The task calls for the count of lines containing "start" in these records, given as a number with no other words.

• • • •

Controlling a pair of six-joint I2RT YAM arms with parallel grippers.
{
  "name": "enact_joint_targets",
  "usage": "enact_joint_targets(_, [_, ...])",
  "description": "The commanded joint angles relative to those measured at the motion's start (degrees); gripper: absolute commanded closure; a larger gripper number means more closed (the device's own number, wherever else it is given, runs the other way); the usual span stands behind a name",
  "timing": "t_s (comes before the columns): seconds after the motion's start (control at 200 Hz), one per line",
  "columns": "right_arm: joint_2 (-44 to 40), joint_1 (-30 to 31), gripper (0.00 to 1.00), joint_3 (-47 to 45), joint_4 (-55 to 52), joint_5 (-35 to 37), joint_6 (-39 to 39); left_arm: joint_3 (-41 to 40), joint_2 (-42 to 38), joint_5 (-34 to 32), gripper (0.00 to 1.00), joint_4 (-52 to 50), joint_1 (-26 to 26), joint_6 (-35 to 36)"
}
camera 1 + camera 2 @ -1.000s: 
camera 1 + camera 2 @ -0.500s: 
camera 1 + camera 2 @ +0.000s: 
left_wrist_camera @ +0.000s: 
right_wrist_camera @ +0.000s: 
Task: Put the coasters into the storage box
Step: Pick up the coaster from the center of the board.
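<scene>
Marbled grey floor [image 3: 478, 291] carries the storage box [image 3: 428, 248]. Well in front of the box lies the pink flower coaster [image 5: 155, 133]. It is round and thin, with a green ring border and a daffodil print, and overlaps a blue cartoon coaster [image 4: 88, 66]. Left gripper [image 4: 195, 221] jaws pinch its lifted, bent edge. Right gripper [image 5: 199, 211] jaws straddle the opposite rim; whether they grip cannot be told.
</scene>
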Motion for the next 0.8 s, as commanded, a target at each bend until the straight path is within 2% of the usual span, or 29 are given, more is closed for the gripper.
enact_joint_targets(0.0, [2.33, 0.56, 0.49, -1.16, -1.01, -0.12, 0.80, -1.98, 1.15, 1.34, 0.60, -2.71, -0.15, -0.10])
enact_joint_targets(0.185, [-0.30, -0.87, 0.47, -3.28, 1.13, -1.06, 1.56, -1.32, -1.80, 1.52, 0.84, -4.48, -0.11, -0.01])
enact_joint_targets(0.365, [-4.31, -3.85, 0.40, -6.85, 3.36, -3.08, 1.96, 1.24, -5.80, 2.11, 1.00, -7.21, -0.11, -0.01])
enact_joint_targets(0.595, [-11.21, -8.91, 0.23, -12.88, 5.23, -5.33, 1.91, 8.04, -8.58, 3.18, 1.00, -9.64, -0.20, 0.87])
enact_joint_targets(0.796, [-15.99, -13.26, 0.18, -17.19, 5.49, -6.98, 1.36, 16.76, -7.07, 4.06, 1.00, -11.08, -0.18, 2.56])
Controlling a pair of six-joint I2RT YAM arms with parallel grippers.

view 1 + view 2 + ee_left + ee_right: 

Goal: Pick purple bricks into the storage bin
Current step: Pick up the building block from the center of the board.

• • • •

— EXERCISE SOLUTION —
2